* [Exercise]
How many lines in the entries below contain the word "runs"? Answer with the number and nothing else.

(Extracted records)
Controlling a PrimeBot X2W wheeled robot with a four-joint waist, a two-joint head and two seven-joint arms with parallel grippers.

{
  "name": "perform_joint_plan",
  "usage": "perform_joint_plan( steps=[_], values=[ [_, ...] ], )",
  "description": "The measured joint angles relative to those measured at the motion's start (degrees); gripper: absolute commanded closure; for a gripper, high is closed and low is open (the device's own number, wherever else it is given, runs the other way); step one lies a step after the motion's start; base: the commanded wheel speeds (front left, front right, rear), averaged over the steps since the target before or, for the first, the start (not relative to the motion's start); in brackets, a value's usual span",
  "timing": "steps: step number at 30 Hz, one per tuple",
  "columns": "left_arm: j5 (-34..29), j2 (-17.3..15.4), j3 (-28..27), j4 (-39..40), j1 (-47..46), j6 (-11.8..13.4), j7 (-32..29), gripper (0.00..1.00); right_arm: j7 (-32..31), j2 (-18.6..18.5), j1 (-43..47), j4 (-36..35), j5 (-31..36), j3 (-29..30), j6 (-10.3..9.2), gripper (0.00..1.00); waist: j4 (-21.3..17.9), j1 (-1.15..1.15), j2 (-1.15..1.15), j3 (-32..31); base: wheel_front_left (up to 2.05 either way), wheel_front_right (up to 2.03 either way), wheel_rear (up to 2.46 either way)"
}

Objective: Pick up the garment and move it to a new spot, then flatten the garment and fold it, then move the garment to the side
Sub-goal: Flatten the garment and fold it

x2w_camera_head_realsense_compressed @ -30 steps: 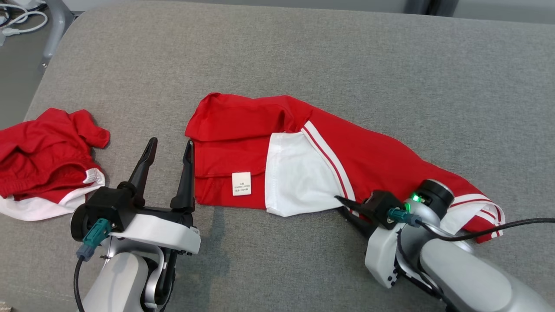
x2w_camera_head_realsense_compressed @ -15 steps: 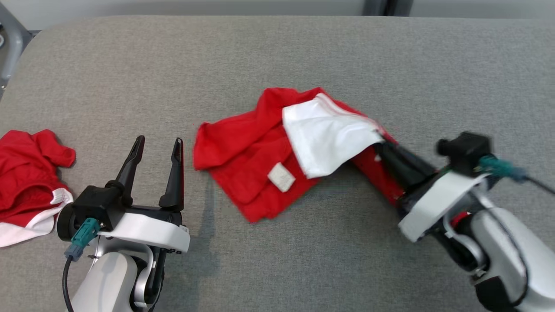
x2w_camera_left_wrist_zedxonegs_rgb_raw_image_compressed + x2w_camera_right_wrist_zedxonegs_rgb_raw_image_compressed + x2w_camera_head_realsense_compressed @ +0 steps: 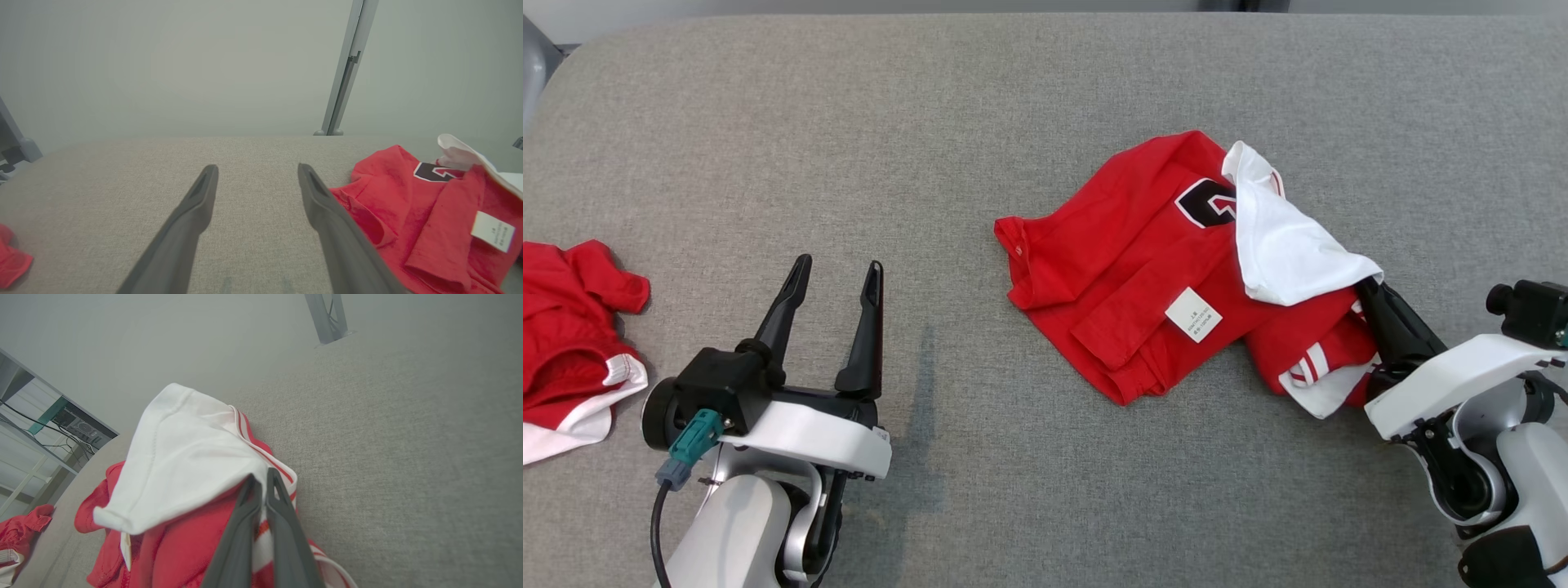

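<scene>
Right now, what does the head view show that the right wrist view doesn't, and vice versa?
Head view: the open left gripper, apart from the shirt, and the black number patch on it. Right wrist view: a shelf in the background. Both: the red and white shirt, the right gripper shut on its white fabric, a second red garment off to the side, the grey surface.

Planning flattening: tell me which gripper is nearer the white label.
Right. The right gripper is shut on the garment beside the label; the left gripper hangs open, far left.
</scene>
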State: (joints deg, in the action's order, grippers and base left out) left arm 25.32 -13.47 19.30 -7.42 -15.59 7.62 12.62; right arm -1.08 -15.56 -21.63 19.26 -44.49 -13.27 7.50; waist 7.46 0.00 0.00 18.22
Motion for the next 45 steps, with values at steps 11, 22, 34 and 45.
perform_joint_plan(
  steps=[11, 22, 34, 45],
  values=[
    [0.46, -0.16, -0.07, 1.16, 1.49, 1.12, -0.04, 0.0, 7.75, 1.21, 3.55, 1.26, 3.14, 1.7, 0.0, 0.0, -0.9, 0.0, 0.0, -2.42, 0.0, 0.0, 0.0],
    [1.04, -1.32, -0.69, 3.05, 5.54, 3.05, -0.93, 0.0, 10.62, 2.13, 8.85, -4.94, 15.56, 7.71, 0.0, 0.0, -3.43, 0.0, 0.0, -7.21, 0.0, 0.0, 0.0],
    [1.13, -2.46, 0.33, 5.14, 10.2, 4.14, -3.02, 0.0, 5.98, 5.93, 15.56, -14.13, 28.76, 9.84, 0.0, 0.0, -5.67, 0.0, 0.0, -11.81, 0.0, 0.0, 0.0],
    [1.12, -2.85, 1.07, 5.87, 10.67, 4.63, -3.79, 0.0, 4.3, 7.6, 17.91, -17.26, 30.67, 10.43, 0.0, 0.0, -6.14, 0.0, 0.0, -11.7, 0.0, 0.0, 0.0]
  ],
)
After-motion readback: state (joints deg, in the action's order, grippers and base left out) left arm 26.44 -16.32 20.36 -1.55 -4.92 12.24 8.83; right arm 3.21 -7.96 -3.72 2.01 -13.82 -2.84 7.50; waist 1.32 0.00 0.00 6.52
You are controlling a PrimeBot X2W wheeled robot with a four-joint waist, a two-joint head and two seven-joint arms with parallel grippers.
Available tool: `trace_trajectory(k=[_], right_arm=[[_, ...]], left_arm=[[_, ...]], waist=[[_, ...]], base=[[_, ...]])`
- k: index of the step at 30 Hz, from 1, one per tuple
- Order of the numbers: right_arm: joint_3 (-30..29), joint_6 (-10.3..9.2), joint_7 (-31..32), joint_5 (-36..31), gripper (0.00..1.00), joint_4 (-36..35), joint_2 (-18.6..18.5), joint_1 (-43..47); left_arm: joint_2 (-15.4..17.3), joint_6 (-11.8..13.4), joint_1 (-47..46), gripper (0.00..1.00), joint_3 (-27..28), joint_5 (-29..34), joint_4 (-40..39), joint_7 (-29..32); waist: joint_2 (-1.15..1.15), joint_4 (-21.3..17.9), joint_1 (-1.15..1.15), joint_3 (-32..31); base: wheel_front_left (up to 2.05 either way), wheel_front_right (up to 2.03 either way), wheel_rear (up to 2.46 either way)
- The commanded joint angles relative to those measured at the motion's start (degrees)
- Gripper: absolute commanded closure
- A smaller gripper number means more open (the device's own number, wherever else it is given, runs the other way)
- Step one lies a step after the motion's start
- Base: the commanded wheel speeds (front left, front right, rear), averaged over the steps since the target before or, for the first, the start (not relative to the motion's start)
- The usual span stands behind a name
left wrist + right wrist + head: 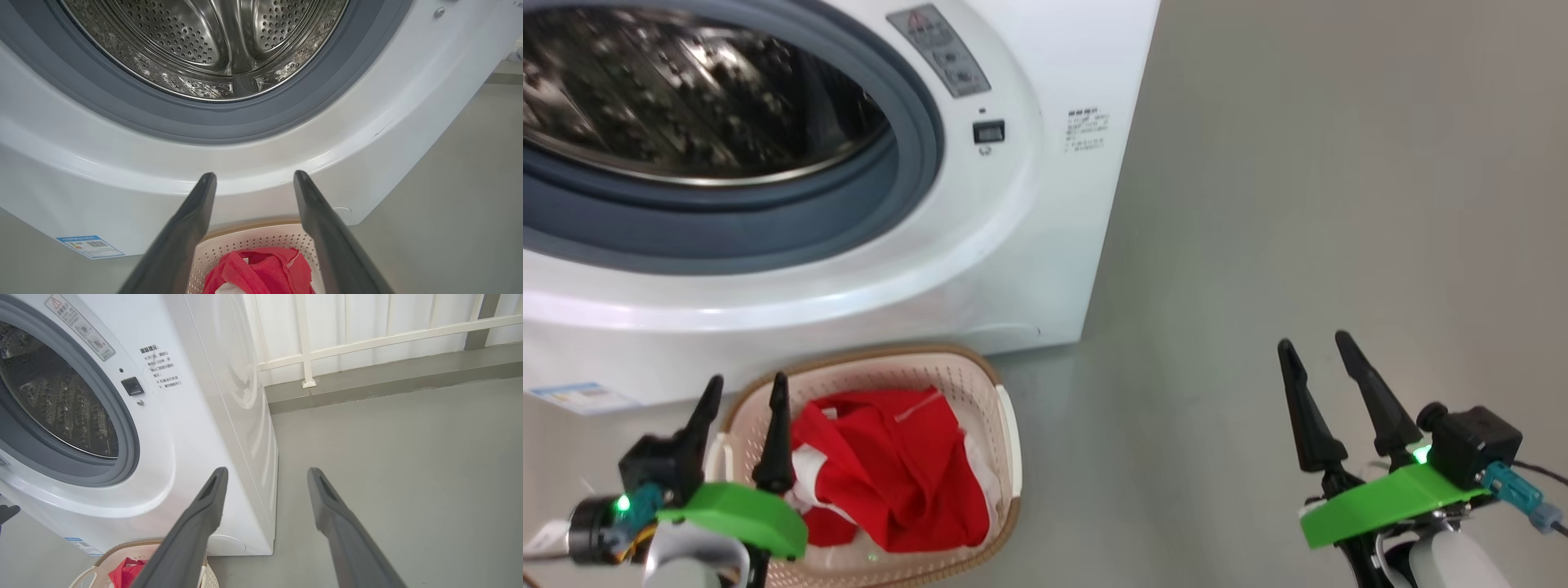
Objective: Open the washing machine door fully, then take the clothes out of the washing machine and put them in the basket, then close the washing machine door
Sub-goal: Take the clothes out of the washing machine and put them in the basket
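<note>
The clothes [890,474] are lying bunched in the basket [1006,425], which is sitting on the floor just beside the foot of the washing machine [1045,245], below its open mouth, and the drum [212,41] is looking bare. The left gripper [747,380] is hovering spread and empty over the basket's near rim; the right gripper [1313,340] is hanging spread and empty over bare floor. With closing the washing machine door probably remaining, an arm reaching across could be clipping the basket and tipping the clothes out, or fingers could be getting pinched against the grey seal
</note>
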Motion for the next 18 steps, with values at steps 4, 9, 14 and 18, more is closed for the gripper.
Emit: trace_trajectory(k=[4,9,14,18], right_arm=[[1.32,0.36,-0.37,0.36,0.00,-0.83,-1.29,1.92],[1.45,0.36,-0.37,0.85,0.00,-0.68,-2.20,4.24],[1.25,0.36,-0.37,1.17,0.00,-1.00,-3.18,6.75],[0.99,0.36,-0.37,1.35,0.00,-1.26,-3.78,8.21]], left_arm=[[0.58,-0.31,4.47,0.00,3.13,0.49,-5.68,-0.30],[0.10,-0.31,9.90,0.00,3.50,0.77,-11.70,-0.30],[-0.33,-0.31,16.14,0.00,4.16,1.43,-17.20,-0.30],[-0.96,-0.31,20.43,0.00,5.11,0.77,-21.30,-0.30]], waist=[[0.00,0.57,0.00,-6.05],[0.00,0.64,0.00,-9.05],[0.00,0.77,0.00,-11.51],[0.00,1.07,0.00,-12.69]], base=[[0.00,0.00,0.00],[0.00,0.00,0.00],[0.00,0.00,0.00],[0.00,0.00,0.00]])
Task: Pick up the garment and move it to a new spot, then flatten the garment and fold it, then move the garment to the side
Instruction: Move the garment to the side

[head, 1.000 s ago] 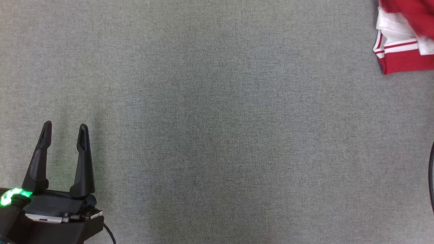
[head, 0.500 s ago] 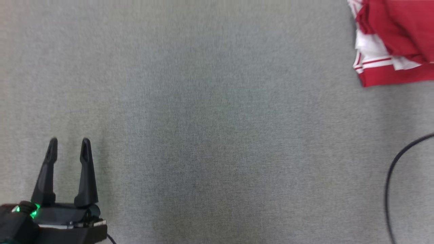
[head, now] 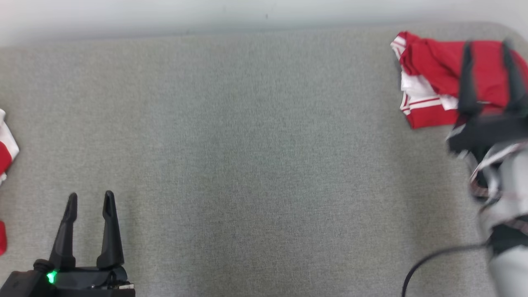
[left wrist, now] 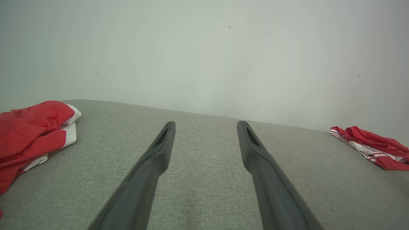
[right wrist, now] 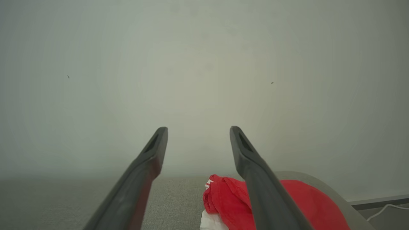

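A second red-and-white garment (head: 5, 149) lies at the grey tabletop's (head: 264, 144) left edge; the left pincer (head: 90, 195) is spread, empty, near the front left corner; the garment (head: 429, 68) lies crumpled at the far right corner, with the blurred right pincer (head: 486, 44) spread over it.

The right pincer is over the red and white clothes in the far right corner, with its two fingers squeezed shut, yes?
Not quite. The right pincer is over the red and white clothes in the far right corner, but it is wide open and holds nothing. The right wrist view shows this.
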You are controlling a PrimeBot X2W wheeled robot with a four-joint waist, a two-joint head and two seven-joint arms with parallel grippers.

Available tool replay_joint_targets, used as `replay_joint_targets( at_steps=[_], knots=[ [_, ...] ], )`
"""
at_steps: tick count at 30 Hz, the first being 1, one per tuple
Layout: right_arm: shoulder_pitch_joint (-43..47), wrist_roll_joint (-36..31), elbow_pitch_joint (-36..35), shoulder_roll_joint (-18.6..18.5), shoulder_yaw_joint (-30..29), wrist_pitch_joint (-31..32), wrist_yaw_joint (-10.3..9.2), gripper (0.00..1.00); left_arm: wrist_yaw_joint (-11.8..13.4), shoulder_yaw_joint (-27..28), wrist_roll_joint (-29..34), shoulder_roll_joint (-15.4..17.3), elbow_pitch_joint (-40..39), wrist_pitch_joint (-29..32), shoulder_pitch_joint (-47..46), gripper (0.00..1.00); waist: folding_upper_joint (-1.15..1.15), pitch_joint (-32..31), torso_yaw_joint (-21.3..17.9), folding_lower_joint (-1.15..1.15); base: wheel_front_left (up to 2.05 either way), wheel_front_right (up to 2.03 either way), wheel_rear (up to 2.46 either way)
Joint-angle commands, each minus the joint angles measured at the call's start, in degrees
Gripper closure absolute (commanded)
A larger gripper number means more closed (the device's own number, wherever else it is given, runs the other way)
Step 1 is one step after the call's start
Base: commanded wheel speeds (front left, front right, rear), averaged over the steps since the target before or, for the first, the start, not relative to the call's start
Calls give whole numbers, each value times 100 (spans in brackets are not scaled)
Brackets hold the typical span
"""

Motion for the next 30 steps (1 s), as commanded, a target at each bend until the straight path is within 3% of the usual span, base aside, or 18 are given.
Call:
replay_joint_targets(
  at_steps=[1, 14, 30],
  knots=[
    [140, -18, -49, 47, 23, -5, -4, 0, 25, -6, -30, -4, 18, -22, 67, 0, 0, -161, 8, 1, 0, 0, 0],
    [1876, -375, -1067, 996, 123, -5, -4, 0, 312, -131, -183, -5, 233, -22, 417, 0, 0, -718, -69, 1, 0, 0, 0],
    [3526, -909, -1619, 1420, 92, -6, -4, 0, 678, -389, -130, -4, 531, -22, 696, 0, 0, -1237, 199, 1, 0, 0, 0]
  ],
)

* [Your solution]
3